A pergunta não é inocente: também "veio a público" que Sottomayor foi ameaçada com um processo disciplinar pelo presidente do TC, Manuel da Costa Andrade. Mas aqui o desembargador opta por não se deter no assunto: "Não quero avançar mais nesta matéria enquanto estiver pendente nos tribunais a apreciação do caso de outro juiz que foi punido pelas expressões que escreveu num acórdão."
Esse outro juiz é Neto de Moura que, punido disciplinarmente pelo CSM com uma advertência registada, devido aos seus acórdãos sobre violência doméstica, recorreu para o Supremo dessa punição. E aqui começa a fazer sentido a crónica de Soares: estabelecer um paralelismo entre o juiz acusado de ser misógino e machista e condenado por desculpar agressores usando expressões insultuosas contra as vítimas de violência doméstica, trazendo à colação a norma do Código Penal de 1886 que permitia ao marido "enganado" matar a mulher e a "tradição" de lapidação das adúlteras, e a juíza que assume ser feminista.
Soares, de quem, em pesquisa de Google, não se encontram comentários, e muito menos censórios, sobre o que o seu colega da Relação do Porto colocou em acórdãos públicos, não hesita neste caso em dar a notícias sem fonte identificada foro de verdade e em a partir daí, sem qualquer outra "prova", chegar à "sentença": a juíza é feminista e por ser feminista não pode ser imparcial e portanto não pode ser juíza.
"O juiz militante com fidelidade psicológica a causas sociais - sejam elas quais forem - tende a distorcer o sentido da lei para a acomodar às próprias convicções", escreve Soares, depois de referir que Sottomayor se assume como "ativista de causas feministas". E isso, decreta, "é a negação da Justiça (...).

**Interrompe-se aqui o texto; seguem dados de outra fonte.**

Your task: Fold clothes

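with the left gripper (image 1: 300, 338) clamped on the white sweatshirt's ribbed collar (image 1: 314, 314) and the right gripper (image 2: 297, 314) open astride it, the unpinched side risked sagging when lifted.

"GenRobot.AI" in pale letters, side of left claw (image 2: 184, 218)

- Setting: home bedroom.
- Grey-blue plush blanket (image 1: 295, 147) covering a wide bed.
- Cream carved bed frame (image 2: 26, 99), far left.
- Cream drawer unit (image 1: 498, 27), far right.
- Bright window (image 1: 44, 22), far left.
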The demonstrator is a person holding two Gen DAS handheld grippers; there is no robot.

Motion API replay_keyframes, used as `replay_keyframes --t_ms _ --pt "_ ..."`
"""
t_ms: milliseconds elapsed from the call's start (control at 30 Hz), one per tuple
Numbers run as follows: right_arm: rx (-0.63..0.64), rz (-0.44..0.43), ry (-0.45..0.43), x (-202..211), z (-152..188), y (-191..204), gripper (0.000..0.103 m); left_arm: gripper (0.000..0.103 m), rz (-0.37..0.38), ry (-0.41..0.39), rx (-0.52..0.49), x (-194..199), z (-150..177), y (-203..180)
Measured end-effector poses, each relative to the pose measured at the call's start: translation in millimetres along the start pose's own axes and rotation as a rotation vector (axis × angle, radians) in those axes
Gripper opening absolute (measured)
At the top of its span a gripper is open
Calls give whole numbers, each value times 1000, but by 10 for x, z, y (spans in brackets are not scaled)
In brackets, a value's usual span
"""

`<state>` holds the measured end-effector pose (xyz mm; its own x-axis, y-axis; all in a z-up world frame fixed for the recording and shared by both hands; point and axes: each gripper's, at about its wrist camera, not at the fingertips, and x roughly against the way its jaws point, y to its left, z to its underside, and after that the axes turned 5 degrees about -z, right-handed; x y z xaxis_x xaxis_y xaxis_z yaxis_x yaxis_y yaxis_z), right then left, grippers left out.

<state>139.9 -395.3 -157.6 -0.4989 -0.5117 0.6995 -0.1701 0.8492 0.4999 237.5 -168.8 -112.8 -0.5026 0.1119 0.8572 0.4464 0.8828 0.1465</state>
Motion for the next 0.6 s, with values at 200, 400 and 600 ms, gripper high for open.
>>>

Fazer justiça não é fazer engenharia social instrumentalizando as decisões a causas que não sejam as do Direito. Isso é outra coisa."
O juiz e líder sindical ou considera que o dever de reserva não se lhe aplica, ou está convicto que no caso, como Sottomayor não é juíza "de carreira" e, horror, é feminista, tem licença para matar.
Este juiz não encontrou espaço, na crónica, para explicar o que no seu entender são "causas feministas" e por que motivo as considera "engenharia social". Mas Louçã, numpost no FB, elucida-o: feminismo é defender a igualdade de género, princípio imposto pela Constituição.
Pelos vistos Manuel Soares acha que tal, a igualdade de género e portanto a Constituição, é "engenharia social". Está nisso acompanhado por ilustres como Bolsonaro e Bannon, mas talvez deva então dedicar-se a outra ocupação: a de militante anti-igualdade, na qual ninguém se surpreenderá que escreva uma crónica inteira, com base em "diz que disse", para atacar uma magistrada.
Já como juiz e como líder sindical, das duas uma; ou considera que a tal "correta interpretação" do dever de reserva que consta no Compromisso Ético -- "tanto no exercício das suas funções como fora delas, o juiz mantém reserva sobre quaisquer procedimentos ou decisões tomadas, suas, ou de outros juízes, abstendo-se de as comentar em público" - não se lhe aplica, ou está convicto que no caso, como Sottomayor não é juíza "de carreira" e, horror, é feminista, tem licença para matar.
Qual das hipóteses está correta ver-se-á em breve, quando o CSM decidir se permite ou não à magistrada defender-se publicamente.